- [About this task]:
Copy exactly the lines from the line holding "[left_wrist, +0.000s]" through the end of the material, and no others; pictures stay out.

- [Data extract]:
((

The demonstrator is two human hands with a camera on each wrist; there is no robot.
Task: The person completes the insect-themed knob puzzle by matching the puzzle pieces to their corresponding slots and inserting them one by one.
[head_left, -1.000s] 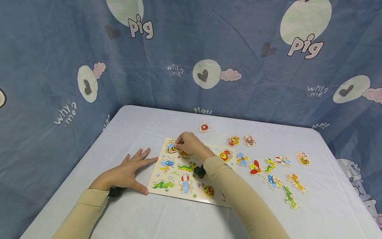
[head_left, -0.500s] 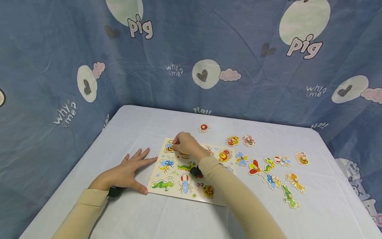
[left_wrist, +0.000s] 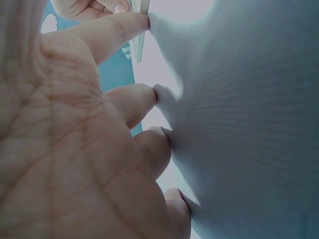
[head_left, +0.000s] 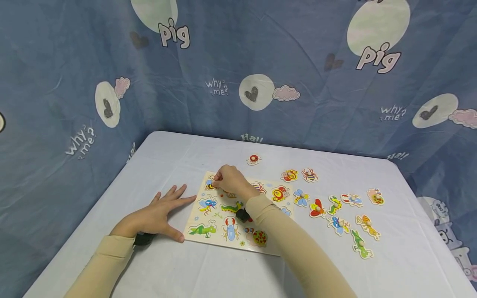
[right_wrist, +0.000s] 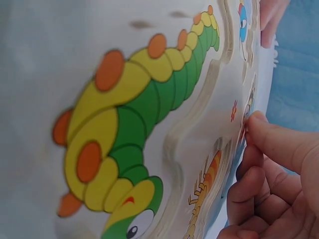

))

- [Task result]:
[left_wrist, +0.000s] 
[head_left, +0.000s] 
[right_wrist, +0.000s] 

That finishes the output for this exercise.